### The task
Reproduce each line of the entries that carries "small".

### Supplied data
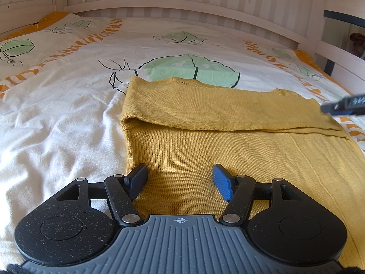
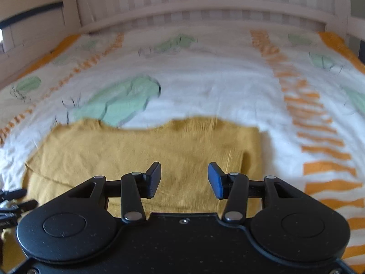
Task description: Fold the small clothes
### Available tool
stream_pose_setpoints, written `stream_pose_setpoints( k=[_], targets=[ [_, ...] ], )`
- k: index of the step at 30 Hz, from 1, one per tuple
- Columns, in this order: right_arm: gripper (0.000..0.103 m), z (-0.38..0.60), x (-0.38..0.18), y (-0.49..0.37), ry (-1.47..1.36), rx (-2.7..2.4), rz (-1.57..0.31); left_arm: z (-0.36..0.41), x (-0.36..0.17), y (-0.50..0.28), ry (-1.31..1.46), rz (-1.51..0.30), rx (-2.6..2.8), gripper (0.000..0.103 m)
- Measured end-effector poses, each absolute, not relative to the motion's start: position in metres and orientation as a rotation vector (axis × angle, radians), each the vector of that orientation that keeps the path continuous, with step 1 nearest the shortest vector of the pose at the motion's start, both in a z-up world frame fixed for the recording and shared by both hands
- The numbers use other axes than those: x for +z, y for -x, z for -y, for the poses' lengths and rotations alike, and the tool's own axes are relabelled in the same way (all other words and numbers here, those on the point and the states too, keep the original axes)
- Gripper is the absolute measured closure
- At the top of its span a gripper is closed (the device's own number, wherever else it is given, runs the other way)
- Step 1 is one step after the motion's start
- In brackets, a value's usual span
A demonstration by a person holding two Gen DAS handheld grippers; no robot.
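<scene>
A mustard-yellow knitted garment lies flat on the bed, its far part folded over toward me as a long band across the top. My left gripper hovers over its near left part, open, with nothing between the fingers. In the right wrist view the same garment fills the lower middle, blurred. My right gripper stands open above its right half, holding nothing. A fingertip of the right gripper pokes in at the right edge of the left wrist view. Part of the left gripper shows at the lower left.
The bed cover is white with green leaf prints and orange stripes, wrinkled to the left of the garment. A pale wooden slatted headboard runs along the far side, with a side rail at the right.
</scene>
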State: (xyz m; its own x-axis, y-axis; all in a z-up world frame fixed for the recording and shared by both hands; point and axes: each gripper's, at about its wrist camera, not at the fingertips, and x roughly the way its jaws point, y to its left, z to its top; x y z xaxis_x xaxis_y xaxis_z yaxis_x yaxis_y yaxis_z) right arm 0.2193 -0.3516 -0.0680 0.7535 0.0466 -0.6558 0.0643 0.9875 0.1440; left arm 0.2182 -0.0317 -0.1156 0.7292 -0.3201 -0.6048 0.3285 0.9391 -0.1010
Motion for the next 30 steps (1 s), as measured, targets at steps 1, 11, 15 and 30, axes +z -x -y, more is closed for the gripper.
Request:
stream_pose_setpoints(
  k=[1, 11, 15, 30],
  targets=[
    [0.048, 0.353, -0.076, -0.221, -0.174, -0.026, -0.75, 0.032, -0.115, -0.218, -0.015, -0.664, -0.357, 0.041],
    [0.035, 0.356, -0.064, -0.176, -0.197, -0.041, -0.704, 0.035, -0.111, -0.226, -0.049, -0.713, -0.379, 0.033],
    [0.026, 0.361, -0.053, -0.138, -0.198, -0.052, -0.701, 0.034, -0.103, -0.224, -0.084, -0.787, -0.4, 0.029],
    [0.017, 0.381, -0.072, -0.004, -0.408, -0.125, -0.878, -0.025, -0.088, -0.122, -0.003, -0.913, -0.403, 0.027]
  ],
)
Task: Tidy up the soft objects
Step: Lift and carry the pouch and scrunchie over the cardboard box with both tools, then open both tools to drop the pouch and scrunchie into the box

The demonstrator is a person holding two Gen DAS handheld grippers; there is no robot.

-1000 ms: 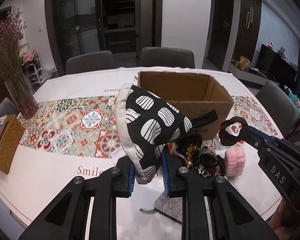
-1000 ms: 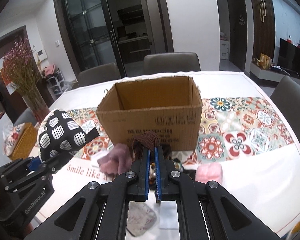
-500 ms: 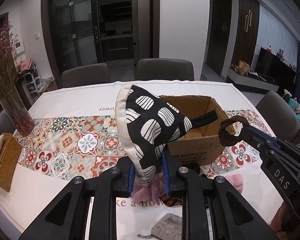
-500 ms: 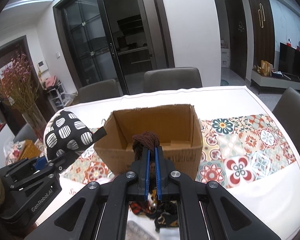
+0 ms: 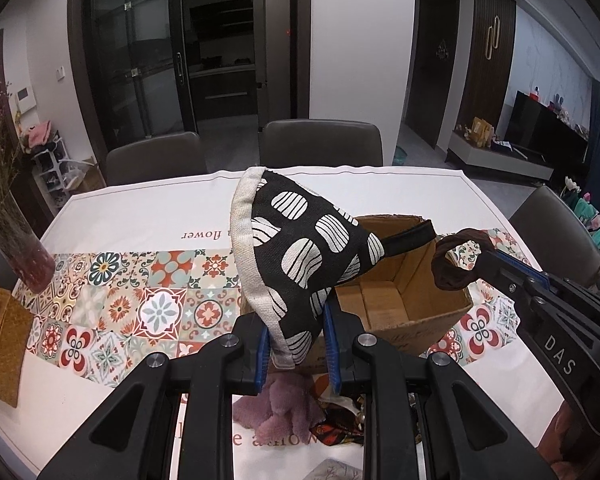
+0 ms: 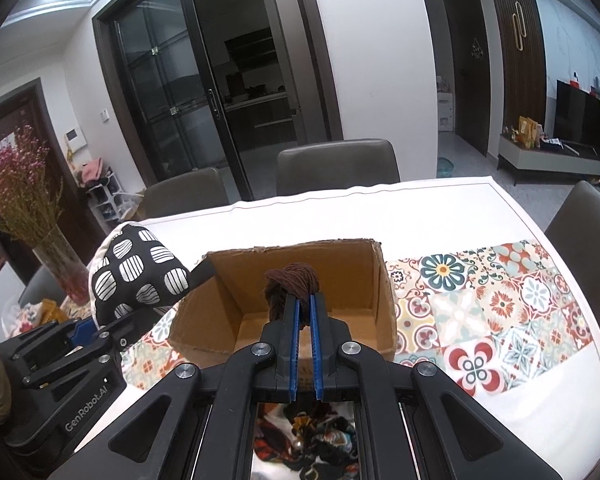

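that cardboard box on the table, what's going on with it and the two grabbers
A person is tidying soft things into the open cardboard box, one handheld gripper in each hand. The left gripper is clamped on a black-and-white patterned oven mitt, held up beside the box. The right gripper pinches a brown hair scrunchie over the box opening. The visible box floor looks bare. A purple fluffy cloth and colourful scrunchies lie on the table in front of the box.

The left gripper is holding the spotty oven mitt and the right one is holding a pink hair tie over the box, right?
Nearly. The hair tie in the right gripper is dark brown, not pink, as the right wrist view shows. The left gripper does hold the spotty oven mitt, by the box.
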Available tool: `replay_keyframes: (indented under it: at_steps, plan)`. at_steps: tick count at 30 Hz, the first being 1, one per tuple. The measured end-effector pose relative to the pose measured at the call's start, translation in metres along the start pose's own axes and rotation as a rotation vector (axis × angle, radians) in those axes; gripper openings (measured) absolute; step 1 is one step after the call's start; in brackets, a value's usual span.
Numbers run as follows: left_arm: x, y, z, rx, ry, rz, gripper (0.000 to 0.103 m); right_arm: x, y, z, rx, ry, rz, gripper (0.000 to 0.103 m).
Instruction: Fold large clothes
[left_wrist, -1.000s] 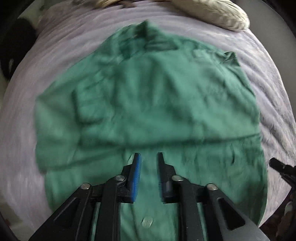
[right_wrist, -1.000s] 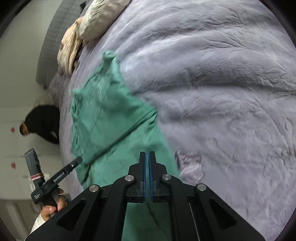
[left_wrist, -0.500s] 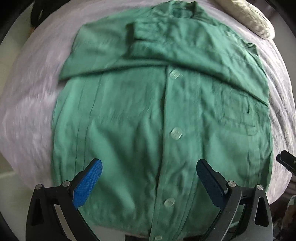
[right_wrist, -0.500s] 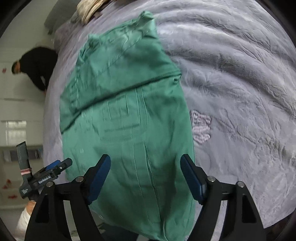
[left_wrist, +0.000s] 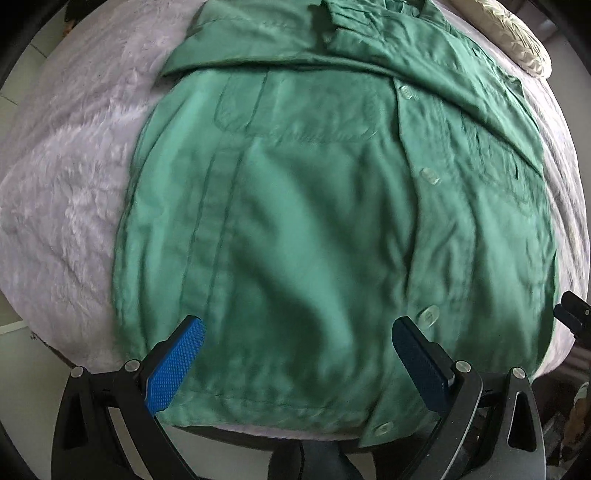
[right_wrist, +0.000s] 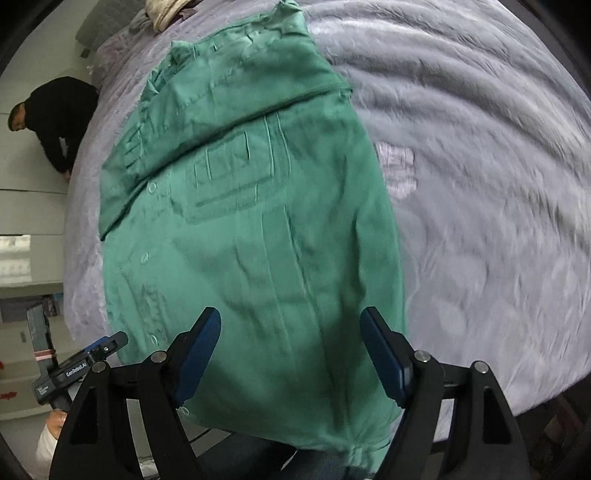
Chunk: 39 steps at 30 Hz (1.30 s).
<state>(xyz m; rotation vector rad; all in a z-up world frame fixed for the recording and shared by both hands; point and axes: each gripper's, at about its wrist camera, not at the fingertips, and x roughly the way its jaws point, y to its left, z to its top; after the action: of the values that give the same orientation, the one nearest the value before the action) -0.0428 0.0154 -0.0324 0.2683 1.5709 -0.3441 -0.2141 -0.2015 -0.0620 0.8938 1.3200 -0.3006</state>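
As I point my left gripper (left_wrist: 297, 343) almost straight down, its jaws stand spread and empty over the shirt (left_wrist: 332, 206), which lies flat on the bed (left_wrist: 74, 166), hem at 6 o'clock; the collar is cut off at 12. From my right gripper (right_wrist: 290, 347), also spread and empty, the shirt (right_wrist: 251, 236) runs toward 12; my left gripper (right_wrist: 79, 365) shows at 8.

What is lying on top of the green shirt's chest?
A folded-over sleeve crosses the green shirt above both chest pockets. The collar area beneath the sleeve is mostly covered.
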Motion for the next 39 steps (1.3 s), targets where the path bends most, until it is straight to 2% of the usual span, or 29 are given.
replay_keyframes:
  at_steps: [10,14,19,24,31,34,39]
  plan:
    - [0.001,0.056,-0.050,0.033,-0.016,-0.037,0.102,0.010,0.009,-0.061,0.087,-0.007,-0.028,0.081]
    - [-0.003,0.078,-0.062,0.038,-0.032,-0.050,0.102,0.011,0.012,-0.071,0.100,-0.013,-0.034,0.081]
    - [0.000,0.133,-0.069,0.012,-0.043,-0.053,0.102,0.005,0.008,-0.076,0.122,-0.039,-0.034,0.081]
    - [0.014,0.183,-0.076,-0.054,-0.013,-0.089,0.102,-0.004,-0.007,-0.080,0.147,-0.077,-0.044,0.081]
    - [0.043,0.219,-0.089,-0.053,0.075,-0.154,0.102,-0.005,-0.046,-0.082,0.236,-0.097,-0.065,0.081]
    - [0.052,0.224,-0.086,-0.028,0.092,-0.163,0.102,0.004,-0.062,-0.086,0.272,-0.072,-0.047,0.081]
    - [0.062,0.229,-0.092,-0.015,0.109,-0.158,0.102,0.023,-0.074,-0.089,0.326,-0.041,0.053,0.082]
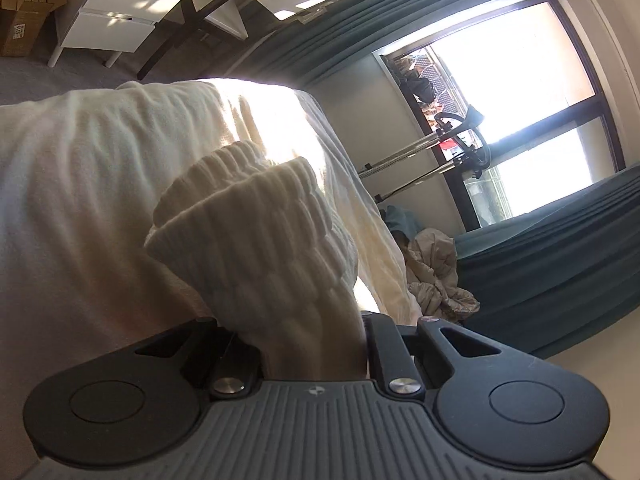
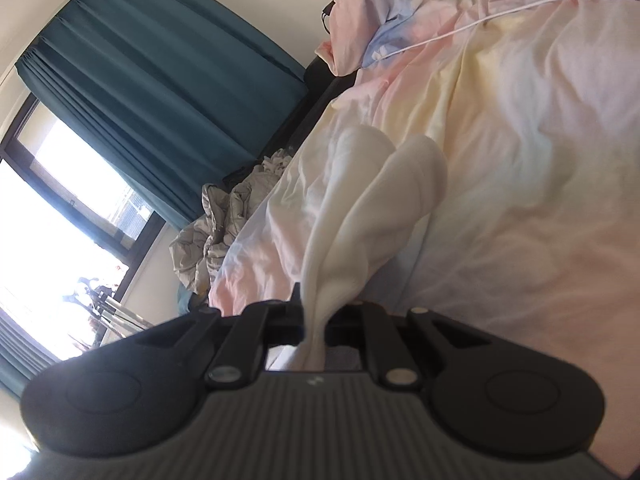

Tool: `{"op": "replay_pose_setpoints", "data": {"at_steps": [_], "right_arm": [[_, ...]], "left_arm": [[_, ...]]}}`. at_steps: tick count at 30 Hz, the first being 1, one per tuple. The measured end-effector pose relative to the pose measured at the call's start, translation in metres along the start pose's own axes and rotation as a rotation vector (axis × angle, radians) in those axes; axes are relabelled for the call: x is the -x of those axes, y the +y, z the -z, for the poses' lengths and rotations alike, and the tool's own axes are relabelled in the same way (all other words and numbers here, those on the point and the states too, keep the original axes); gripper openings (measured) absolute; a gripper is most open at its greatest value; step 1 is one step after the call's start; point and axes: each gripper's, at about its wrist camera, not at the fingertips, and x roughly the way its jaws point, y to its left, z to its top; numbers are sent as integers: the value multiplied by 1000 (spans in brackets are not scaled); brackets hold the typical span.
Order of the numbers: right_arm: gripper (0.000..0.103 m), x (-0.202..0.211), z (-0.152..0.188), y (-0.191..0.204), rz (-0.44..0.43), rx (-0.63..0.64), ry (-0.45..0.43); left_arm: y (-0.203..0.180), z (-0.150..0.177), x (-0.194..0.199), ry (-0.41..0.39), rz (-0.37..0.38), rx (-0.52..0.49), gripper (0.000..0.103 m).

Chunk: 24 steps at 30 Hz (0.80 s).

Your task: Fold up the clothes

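The left hand-held gripper (image 1: 312, 340) was clamped on a cream sweater's (image 1: 100, 184) ribbed cuff (image 1: 256, 216); the right hand-held gripper (image 2: 314, 320) pinched the sweater's fabric above the bed (image 2: 520, 160).

The right gripper (image 2: 314, 320) pinches a bunched fold of a cream garment (image 2: 384, 200) above a bed (image 2: 520, 160) with pastel sheets. A white cable (image 2: 460, 28) trails across the bedding. Teal curtains (image 2: 160, 92) flank a bright window (image 2: 52, 232), with crumpled grey fabric (image 2: 212, 224) heaped beside the bed.
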Motion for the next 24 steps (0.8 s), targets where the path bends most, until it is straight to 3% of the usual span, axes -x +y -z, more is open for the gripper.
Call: {"op": "replay_pose_setpoints", "data": {"at_steps": [3, 5, 7, 9, 14, 18, 24], "right_arm": [[9, 11, 8, -31, 6, -72, 60], [9, 13, 15, -51, 9, -133, 94], [10, 11, 21, -61, -5, -160, 103], [10, 10, 23, -63, -17, -159, 105], [15, 7, 25, -65, -20, -127, 115], [24, 4, 26, -70, -12, -116, 117], [34, -8, 26, -78, -24, -129, 94]], "left_arm": [[3, 1, -4, 16, -32, -37, 18], [-1, 8, -2, -17, -58, -64, 20], [-14, 19, 1, -42, -133, -158, 34], [-27, 28, 3, -44, -197, -230, 64], [-54, 59, 33, -107, -259, -297, 86], [-86, 98, 60, -192, -292, -445, 90], [-128, 167, 51, -145, -207, -729, 92]]}}
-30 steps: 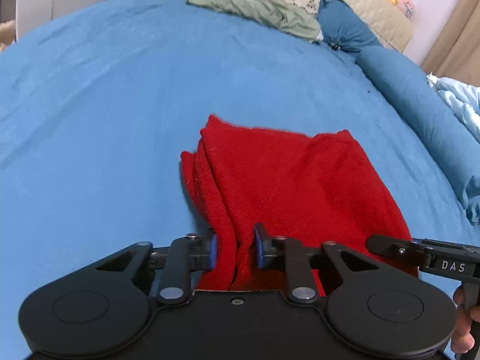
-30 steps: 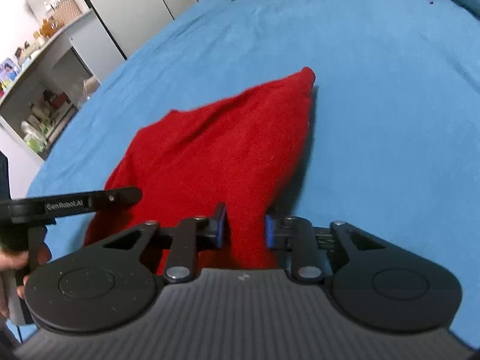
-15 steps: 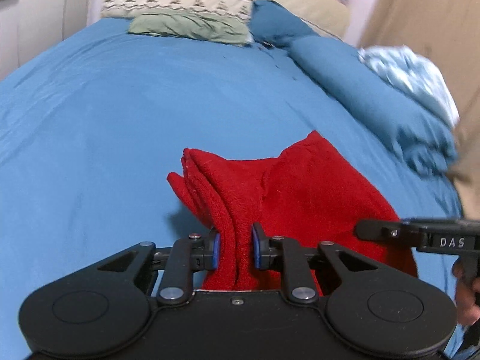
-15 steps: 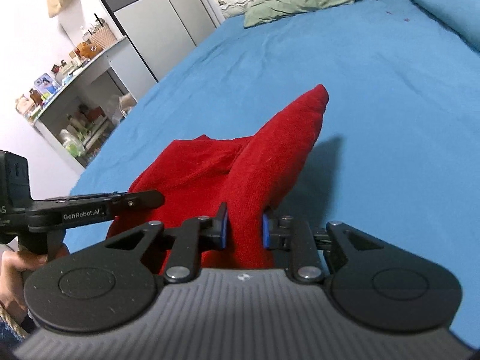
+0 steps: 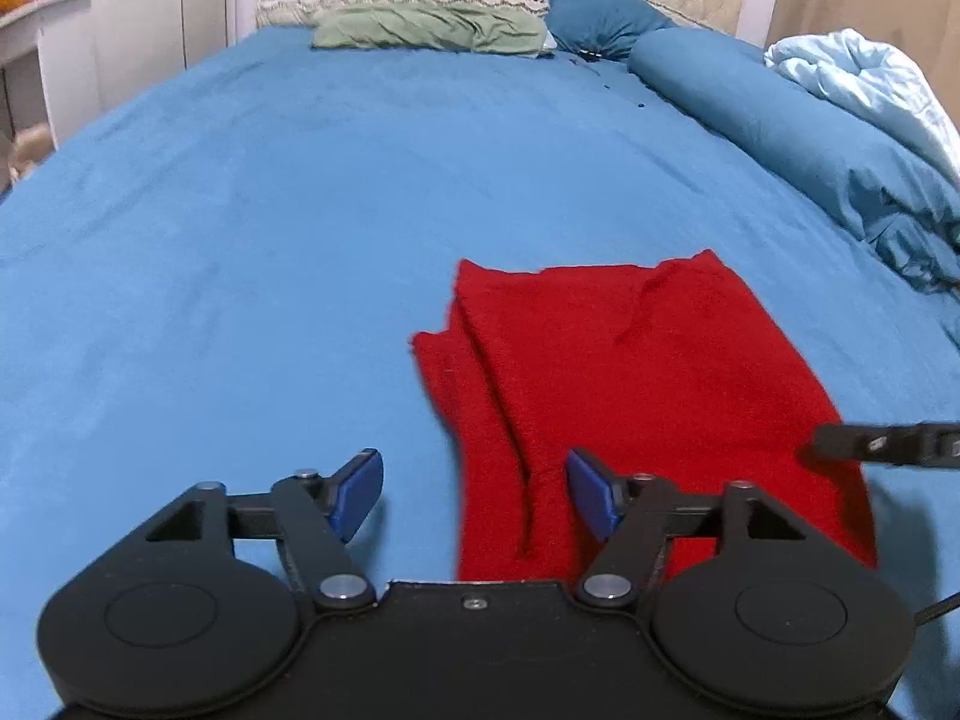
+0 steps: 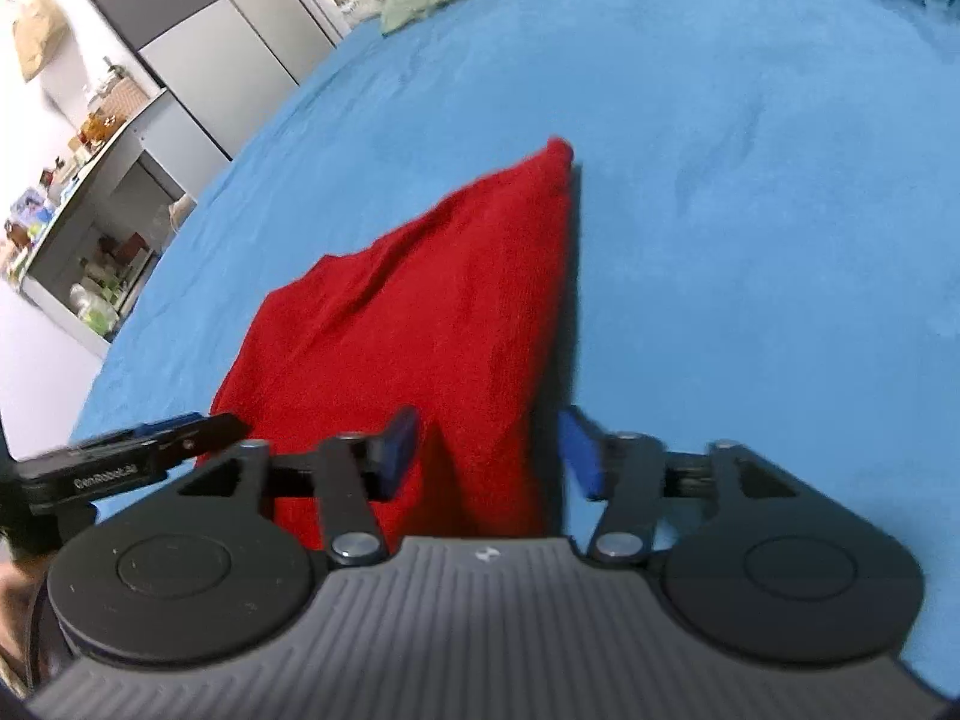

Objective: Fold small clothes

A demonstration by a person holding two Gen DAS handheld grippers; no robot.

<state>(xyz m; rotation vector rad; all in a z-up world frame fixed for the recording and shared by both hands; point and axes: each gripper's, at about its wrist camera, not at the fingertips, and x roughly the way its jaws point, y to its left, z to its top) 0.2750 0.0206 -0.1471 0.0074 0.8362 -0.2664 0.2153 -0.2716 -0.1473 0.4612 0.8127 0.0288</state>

### Answer to the problem
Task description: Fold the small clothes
Objective: Fold small clothes

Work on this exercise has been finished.